* _Work instructions_
Emit an exact copy of the lines running from the start of the records to the line containing "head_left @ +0", both included.

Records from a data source
>>>>

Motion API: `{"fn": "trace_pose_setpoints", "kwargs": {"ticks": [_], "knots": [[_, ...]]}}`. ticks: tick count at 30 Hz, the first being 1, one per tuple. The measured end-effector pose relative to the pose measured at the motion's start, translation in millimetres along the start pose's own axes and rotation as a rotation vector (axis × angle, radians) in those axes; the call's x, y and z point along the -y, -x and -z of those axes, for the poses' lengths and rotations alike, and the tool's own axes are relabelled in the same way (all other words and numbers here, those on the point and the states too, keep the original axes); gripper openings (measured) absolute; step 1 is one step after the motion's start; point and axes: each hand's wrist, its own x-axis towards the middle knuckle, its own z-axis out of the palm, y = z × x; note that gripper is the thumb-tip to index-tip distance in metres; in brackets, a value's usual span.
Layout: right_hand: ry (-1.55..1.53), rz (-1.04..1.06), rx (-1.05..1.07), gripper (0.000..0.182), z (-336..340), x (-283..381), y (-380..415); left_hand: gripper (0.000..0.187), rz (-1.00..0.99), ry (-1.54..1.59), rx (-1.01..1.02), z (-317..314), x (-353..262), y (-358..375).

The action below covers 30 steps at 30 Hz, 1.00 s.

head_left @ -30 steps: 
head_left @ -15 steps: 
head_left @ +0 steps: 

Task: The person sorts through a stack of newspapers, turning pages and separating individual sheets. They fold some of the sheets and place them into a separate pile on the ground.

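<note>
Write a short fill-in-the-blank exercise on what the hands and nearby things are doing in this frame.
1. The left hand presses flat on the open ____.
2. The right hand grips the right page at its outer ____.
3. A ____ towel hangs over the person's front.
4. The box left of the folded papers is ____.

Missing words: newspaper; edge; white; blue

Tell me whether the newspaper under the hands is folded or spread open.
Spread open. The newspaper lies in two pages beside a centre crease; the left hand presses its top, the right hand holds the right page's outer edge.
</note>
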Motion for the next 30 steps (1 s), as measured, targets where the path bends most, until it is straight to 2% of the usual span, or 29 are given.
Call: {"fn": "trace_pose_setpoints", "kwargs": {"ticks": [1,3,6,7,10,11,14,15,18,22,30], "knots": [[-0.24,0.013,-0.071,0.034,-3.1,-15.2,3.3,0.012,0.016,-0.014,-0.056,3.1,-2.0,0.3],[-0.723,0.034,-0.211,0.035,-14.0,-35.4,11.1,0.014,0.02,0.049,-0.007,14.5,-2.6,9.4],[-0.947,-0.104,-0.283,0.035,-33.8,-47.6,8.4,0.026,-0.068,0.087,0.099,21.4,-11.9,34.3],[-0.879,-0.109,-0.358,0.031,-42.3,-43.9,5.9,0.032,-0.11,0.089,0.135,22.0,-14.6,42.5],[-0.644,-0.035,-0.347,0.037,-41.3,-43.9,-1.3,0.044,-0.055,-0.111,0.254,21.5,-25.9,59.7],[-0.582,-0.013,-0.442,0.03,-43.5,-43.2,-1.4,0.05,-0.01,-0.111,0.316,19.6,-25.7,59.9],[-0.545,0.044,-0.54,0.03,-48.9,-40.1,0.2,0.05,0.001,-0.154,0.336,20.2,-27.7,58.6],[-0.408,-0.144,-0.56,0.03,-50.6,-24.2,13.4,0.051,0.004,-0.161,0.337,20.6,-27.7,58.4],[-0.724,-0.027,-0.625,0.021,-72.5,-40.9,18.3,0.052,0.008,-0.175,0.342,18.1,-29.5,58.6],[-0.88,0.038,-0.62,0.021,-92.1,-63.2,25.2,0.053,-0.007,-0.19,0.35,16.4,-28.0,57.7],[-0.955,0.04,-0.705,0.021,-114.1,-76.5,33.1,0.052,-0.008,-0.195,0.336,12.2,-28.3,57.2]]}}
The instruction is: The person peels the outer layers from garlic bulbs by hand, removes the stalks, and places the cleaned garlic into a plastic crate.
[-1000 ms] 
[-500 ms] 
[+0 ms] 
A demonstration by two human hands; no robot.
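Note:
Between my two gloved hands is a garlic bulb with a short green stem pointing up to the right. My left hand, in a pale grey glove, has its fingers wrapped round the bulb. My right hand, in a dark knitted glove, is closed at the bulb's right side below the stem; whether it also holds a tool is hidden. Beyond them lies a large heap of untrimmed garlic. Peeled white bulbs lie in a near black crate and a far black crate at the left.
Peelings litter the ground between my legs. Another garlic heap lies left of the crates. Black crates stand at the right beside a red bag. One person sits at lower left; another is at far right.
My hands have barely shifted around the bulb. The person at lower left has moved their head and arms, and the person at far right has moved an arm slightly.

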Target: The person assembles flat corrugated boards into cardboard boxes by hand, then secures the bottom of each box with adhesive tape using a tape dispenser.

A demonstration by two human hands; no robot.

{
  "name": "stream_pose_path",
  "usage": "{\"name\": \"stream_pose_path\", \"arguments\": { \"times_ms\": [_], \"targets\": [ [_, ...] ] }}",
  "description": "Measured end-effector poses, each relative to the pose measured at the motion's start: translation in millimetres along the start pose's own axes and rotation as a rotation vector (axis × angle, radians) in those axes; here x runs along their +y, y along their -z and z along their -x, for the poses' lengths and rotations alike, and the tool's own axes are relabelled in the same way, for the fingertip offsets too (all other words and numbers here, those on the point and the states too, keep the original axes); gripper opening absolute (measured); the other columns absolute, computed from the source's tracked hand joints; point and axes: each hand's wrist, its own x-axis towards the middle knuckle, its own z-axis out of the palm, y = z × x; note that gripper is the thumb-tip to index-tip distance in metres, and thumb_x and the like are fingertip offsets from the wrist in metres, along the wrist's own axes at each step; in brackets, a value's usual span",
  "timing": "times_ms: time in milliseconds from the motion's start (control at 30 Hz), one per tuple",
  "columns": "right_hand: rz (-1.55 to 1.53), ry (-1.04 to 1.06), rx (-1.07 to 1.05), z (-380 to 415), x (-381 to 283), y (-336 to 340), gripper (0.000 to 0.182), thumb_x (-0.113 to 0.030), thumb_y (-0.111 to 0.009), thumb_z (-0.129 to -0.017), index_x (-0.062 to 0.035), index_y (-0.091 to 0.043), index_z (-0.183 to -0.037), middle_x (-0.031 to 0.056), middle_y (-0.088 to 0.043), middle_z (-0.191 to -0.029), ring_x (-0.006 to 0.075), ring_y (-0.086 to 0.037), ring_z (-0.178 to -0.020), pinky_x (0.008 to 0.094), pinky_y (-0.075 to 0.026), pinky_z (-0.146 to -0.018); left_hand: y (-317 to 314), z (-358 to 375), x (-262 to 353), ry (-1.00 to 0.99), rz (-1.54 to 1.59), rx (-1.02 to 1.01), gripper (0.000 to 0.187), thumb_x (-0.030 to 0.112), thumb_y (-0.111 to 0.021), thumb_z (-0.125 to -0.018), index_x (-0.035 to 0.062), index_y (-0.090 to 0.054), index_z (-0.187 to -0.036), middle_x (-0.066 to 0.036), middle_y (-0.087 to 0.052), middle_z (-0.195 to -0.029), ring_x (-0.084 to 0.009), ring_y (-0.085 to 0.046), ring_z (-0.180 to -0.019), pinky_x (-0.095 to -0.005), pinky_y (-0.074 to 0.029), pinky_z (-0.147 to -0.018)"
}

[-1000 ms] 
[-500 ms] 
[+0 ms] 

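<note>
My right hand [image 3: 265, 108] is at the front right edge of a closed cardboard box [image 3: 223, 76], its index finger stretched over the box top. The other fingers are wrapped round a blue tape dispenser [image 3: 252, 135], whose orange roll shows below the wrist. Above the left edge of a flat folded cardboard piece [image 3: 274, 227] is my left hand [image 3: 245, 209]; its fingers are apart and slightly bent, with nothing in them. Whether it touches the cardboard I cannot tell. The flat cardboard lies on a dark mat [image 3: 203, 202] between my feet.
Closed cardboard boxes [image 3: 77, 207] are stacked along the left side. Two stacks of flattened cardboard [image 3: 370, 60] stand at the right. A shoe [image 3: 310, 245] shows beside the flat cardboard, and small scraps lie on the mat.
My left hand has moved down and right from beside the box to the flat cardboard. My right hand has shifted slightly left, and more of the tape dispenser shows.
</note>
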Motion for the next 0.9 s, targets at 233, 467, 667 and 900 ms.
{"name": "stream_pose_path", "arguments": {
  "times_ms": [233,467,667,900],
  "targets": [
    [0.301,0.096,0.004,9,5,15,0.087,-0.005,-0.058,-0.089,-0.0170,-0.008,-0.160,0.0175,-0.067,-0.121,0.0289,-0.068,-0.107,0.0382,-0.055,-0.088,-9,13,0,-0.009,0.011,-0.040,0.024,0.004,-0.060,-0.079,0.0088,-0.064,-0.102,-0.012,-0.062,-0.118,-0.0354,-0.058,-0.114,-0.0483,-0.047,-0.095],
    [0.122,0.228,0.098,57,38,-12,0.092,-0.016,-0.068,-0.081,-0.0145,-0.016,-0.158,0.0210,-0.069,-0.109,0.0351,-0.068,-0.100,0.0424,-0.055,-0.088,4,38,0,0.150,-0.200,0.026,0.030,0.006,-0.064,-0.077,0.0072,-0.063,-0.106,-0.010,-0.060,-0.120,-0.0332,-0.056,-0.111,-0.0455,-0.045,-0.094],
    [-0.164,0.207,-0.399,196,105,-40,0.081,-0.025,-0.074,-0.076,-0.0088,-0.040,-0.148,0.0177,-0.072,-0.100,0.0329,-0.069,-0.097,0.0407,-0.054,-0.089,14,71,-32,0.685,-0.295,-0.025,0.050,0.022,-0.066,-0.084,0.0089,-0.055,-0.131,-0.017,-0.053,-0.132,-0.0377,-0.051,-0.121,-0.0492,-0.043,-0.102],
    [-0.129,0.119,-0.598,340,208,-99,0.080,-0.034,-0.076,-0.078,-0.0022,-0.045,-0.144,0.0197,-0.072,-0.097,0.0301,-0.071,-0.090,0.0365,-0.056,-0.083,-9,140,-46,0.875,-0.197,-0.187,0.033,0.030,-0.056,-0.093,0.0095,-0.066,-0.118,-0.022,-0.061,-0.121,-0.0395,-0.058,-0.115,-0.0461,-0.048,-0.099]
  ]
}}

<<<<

* _Task answer_
Motion API: `{"fn": "trace_pose_setpoints", "kwargs": {"ticks": [_], "knots": [[_, ...]]}}`. ticks: tick count at 30 Hz, the first being 1, one per tuple. The measured end-effector pose relative to the pose measured at the motion's start, translation in millimetres along the start pose's own axes and rotation as a rotation vector (axis × angle, radians) in those axes; the call's x, y and z point along the -y, -x and -z of those axes, for the poses' lengths and rotations alike, and the tool's own axes are relabelled in the same way (all other words and numbers here, those on the point and the states too, keep the original axes); gripper openings (measured) absolute; step 1 is one step after the motion's start; point and axes: each hand's wrist, its own x-axis towards the middle knuckle, its own z-axis out of the palm, y = z × x; note that gripper is the thumb-tip to index-tip distance in metres; in brackets, a value's usual span.
Layout: right_hand: ry (-1.55..1.53), rz (-1.04..1.06), rx (-1.05..1.07), gripper (0.000..0.182), z (-336..340), x (-283..381), y (-380..415); left_hand: gripper (0.000..0.187), rz (-1.00..0.99), ry (-1.54..1.59), rx (-1.01..1.02), z (-317..314), x (-353..262), y (-358..375).

The action below covers 30 steps at 30 Hz, 1.00 s.

head_left @ -30 steps: 
head_left @ -15 steps: 
head_left @ +0 steps: 

The work on this exercise is now complete.